Dean Dirg – The Last Kid On The Block LP (Green Hell, 2004)

This is everything you could possibly want from an LP – 14 short sharp blasts of head shreddin’ raw rockin’ punk rock, and it’s all over so fast I was still reading the lyric sheet when the LP finished! I usually think lyric sheets are a waste of time, but I’m glad the ‘Dirg (as all the hipster punk rock kids no doubt don’t refer to them) included one, so you too can chant along to classics like $8.95 – “I like takin’ things – takin’ things. 8.95 – I won’t pay. 7.95 – I won’t pay. 6.95 – I won’t pay. 5.95 – I won’t pay. 4.95 – I won’t pay. 3.95 – I won’t pay. 2.95 – I won’t pay. 1.95 – I won’t pay. I like takin’ things – takin’ things. Grab n run away. 8 7 6 5 4 3 2 1 – I won’t pay. 8 7 6 5 4 3 2 1 – I won’t pay.” Nearest comparison in the nutzoid blitzkrieg stakes would be Henry Fiat’s Open Sore (with whom they recently shared a split – featuring the awesome “Don’t make fun of Henry Fiats maybe they really are retards”) or maybe the Ulcers when they floor it. Recalling hardcore before it descended into metal crossover bullshit and punk when it was revving up to explode. Recorded in suitably shit-fi sound to appeal to the kids in the garage too. Buy this now and pick up the self-titled debut LP whilst you’re at it. Hell, I managed to get in 2 spins of the entire LP whilst I was typing this and I’m a fast typer!

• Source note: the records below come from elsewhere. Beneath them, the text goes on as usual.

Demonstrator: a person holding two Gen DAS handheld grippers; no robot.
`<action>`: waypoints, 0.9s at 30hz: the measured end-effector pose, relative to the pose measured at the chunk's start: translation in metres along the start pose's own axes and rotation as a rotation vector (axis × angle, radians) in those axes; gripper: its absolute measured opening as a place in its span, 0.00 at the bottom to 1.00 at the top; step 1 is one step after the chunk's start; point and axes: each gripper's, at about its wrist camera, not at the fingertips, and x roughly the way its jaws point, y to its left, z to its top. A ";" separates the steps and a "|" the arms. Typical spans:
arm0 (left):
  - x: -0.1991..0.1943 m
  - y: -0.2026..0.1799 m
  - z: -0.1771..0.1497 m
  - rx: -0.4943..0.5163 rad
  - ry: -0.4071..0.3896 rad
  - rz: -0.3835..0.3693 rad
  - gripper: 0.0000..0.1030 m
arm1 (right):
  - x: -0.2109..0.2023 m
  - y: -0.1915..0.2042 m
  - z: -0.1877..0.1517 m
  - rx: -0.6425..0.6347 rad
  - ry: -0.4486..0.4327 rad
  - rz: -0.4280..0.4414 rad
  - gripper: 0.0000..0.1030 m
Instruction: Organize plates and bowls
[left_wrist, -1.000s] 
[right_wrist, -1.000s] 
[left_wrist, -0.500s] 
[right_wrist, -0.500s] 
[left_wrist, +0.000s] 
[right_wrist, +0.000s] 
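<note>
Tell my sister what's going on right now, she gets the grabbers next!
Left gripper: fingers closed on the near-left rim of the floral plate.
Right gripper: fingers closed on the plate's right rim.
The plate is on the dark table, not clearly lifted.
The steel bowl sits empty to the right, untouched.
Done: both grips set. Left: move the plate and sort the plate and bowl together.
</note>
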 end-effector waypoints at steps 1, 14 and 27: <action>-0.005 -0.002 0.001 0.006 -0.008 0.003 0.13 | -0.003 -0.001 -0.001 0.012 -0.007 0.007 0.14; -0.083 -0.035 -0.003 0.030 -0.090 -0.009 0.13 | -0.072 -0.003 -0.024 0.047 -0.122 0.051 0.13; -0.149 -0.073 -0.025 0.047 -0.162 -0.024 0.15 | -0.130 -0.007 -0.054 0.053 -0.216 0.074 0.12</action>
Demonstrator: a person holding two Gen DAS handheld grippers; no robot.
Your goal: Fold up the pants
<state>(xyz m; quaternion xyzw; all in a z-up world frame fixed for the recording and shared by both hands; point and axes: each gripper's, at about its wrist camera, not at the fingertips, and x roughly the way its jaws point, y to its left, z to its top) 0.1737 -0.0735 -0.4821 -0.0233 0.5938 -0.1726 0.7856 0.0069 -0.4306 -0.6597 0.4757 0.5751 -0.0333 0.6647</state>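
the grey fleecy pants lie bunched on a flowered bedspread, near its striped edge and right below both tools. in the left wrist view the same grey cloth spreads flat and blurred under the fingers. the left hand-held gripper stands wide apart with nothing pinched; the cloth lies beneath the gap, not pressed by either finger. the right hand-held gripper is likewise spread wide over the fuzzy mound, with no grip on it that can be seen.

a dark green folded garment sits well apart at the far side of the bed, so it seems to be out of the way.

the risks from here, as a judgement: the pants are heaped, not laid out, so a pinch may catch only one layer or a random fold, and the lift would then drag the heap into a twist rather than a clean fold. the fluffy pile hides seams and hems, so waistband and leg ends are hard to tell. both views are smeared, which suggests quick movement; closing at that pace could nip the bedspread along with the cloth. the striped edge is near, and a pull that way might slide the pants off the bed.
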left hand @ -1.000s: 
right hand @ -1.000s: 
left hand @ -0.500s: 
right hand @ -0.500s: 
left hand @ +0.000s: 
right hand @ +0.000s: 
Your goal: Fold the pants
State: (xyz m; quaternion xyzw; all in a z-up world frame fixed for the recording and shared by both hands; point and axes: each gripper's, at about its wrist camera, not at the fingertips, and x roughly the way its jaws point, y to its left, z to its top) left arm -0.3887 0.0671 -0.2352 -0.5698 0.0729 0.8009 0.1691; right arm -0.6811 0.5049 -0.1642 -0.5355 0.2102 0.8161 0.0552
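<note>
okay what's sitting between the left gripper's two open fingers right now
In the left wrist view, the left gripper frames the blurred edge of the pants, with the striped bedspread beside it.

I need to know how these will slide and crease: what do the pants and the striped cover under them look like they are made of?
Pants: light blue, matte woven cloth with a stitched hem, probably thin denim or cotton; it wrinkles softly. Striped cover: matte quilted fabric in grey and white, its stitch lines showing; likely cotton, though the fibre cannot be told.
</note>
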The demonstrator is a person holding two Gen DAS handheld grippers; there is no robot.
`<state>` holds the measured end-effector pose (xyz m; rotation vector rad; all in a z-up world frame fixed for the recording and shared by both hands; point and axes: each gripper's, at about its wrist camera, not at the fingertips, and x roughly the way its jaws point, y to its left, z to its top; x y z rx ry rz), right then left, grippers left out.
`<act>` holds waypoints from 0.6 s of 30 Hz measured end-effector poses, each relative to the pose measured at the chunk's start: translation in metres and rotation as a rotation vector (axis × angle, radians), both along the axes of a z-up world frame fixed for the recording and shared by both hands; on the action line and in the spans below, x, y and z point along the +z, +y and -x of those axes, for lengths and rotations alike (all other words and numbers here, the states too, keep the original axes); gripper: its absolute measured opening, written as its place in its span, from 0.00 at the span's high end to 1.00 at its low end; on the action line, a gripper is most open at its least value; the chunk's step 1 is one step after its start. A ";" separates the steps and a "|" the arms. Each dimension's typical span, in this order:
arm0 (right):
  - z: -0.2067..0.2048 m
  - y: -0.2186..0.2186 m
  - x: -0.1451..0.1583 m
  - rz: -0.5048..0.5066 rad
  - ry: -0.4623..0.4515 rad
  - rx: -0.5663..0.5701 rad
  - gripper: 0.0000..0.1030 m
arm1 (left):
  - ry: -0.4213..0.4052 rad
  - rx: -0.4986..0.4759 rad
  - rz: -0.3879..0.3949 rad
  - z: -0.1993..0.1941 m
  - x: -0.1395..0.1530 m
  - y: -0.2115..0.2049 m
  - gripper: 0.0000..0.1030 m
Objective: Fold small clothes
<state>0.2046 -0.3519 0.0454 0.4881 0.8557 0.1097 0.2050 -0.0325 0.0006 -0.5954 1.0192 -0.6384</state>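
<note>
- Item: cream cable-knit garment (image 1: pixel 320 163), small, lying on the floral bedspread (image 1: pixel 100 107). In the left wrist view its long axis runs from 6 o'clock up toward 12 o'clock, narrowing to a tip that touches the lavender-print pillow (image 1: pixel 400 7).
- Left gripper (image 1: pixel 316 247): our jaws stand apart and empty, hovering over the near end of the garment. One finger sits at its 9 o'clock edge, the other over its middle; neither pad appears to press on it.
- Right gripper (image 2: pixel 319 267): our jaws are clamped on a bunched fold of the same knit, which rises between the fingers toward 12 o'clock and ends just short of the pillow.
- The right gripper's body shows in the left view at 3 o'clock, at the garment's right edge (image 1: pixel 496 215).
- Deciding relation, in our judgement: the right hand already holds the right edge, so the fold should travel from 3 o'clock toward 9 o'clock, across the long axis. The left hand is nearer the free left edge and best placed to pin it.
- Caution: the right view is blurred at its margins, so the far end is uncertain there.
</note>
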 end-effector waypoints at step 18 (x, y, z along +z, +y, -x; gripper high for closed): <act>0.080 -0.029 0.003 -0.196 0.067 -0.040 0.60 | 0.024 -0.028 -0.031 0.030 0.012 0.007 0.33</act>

This is just a very small sample of the mountain of wild vinyl out there, swiped pretty much at random from the teetering pile by my dansette. More non-stop hip action next time (maybe). If you want to track down any of these releases I recommend the following fine record vendors, all easily findable with a quick Google:

P Trash
Sonic Dirt
Ho Distro
Contaminated Records
Underground Medicine

*N.B. The use of ‘&’ in between ‘Rock’ and ‘Roll’ rather than the more common connecting device of ‘n’ is purely intentional and not a mistake as some misguided pedants have felt the need to highlight in the past. The intention here is to emphasise the importance of the ‘Roll’ in relation to the ‘Rock’, something that seems to be sadly lacking in today’s guitar music. Readers with a sense of rhythm will be well aware that without the ‘Roll’ you are left with ‘Rock’ on it’s own, a form of music more commonly associated with aging sweaty men in leather trousers playing very pointy guitars. Whilst there is nothing wrong with the solo-word described form of music, it doesn’t generally, as a genre, produce the kind of songs that girls want to dance to, and to form a sweeping generalisation in a vague effort to sum up my definition of this form of music, if girls don’t want to dance to it - then it’s probably not rock AND roll.